>So my questions relate to what is the real-world experience of Mac users in
>what is still a predominantly PC-world. I cannot afford an expensive
>experiment of buying my first Mac and finding out that, while I may love
>what I can do with it at home, it causes me grief when trying to be fully
>and transparently compatible with work.

The devil is in the details so a precise answer is tough to provide, but 
such details are not just a problem for interoperating Macs and PCs. 
Different versions of MS products running on Windows also have 
interoperability problems. It all depends on exactly what you are tring 
to do.

>Main applications that need to be
>seamlessly integrated are all of the MS office suite (esp. Outlook, Word,
>Excel and PowerPoint). Are the Mac versions of these REALLY interchangeable
>with the PC versions?

The Office apps: Outlook, Word, Excel and PowerPoint are probably the 
most interchangeable.  They can open each other's files and transfer 
content back and forth with few problems. But when you get beyond the 
content the answer becomes murkier. For example, slide transitions differ 
among the Mac and Windows versions and even among different versions on 
the same platform.

When MS introduced Office 2007 (Windows), users of the previous versions 
of Office (both Mac and PC) could not open those files. After a long 
delay MS finally gave us a filter to open these files. After an even 
longer delay MS delivered a Mac version of the filter. But MS is pissed 
at users who don't regularly upgrade so these filters only work with the 
most recent versions of Office.

We also found that Office 2007 had been crippled so that it would not 
open files from earlier versions of Office and other programs, like Word 
Perfect. MS said it was for "security reasons." To get those files into 
Office 2007 involved jumping through some serious hoops. It is actually 
easier to interoperate with these old Windows formats when using the Mac 
version of Office.

Scripting languages are another problem area. In the past both Mac and 
Win versions of Office worked with VBA (Visual Basic for Applications). 
Then MS dropped support for VBA with Office 2008 (Mac). So if your Office 
apps rely on scripting the latest Mac version no longer interoperates.
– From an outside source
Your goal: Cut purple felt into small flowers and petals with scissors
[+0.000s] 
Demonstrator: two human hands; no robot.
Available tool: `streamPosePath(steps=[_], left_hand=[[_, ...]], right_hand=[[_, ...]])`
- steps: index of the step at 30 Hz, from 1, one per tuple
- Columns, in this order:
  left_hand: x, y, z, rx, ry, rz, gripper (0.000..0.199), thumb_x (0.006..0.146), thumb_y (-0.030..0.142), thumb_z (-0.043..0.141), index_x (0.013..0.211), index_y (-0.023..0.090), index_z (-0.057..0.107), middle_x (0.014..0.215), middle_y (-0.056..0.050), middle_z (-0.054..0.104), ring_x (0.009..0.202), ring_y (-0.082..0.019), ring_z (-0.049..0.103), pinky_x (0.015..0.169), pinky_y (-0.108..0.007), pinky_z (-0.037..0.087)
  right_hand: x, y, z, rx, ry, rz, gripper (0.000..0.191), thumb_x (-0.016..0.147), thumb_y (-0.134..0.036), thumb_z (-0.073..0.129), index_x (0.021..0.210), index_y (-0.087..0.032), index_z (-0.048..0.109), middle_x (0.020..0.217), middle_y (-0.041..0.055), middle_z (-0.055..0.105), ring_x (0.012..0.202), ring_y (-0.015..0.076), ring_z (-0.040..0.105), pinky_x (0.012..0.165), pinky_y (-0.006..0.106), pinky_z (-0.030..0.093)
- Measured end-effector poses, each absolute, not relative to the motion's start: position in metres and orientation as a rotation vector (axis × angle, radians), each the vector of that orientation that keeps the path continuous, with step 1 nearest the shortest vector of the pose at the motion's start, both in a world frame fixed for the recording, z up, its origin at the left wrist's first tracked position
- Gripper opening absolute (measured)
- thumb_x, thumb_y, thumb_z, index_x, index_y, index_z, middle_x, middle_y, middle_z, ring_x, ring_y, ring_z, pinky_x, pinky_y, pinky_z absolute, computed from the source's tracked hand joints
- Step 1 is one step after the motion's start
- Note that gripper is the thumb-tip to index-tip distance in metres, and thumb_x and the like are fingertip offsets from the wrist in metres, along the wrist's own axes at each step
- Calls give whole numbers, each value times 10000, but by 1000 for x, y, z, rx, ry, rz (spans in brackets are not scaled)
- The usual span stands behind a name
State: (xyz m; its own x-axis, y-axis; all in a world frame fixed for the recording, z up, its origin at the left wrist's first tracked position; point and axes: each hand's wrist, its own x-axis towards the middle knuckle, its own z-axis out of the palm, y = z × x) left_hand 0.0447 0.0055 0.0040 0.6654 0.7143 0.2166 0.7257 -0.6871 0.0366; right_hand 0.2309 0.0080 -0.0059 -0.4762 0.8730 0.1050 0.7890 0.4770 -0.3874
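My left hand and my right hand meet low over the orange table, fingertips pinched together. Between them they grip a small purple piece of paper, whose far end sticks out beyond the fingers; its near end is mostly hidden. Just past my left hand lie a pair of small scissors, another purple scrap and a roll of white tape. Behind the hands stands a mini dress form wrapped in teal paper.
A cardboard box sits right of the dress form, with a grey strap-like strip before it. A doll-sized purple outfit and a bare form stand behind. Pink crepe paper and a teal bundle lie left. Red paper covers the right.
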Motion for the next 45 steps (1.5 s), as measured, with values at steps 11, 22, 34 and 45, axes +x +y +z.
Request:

There are lots of tiny differences. For example, in MS Word there is a 
slight difference in the way that one of the search/replace wild card 
characters work. This is on no consequence unless you are needing this 
one tiny feature. On the Mac you will need to use a slightly different 
method to get the same result.

Outlook and Exchange are now written by the Exchange Server group so they 
are closer to each other than they were when both versions were called 
Outlook. Back then Outlook Mac was written by the Mac Business Unit. But 
even now, some of the more obscure features of Outlook do not exist in 
Exchange. So you have to consider what features you need and if you can 
live with occasional differences in obscure features.

There is no IE for Mac and no Active X for Mac either. Some troglodytes 
insist on coding their Web apps so that they use Active X. They do this 
even though there are perfectly fine (often better) cross-platform 
solutions. In some organizations WFBs seem to go out of their way to use 
Active X gratuitously. Some even test for Macs and block them even when 
the Mac browser would work perfectly fine with their application. This 
can cause a lot of friction.

So your question is not an easy one. While the Mac is a far better 
computer and operating system, it is all too easy to create unnecessary 
incompatabilities either through ignorance or malace.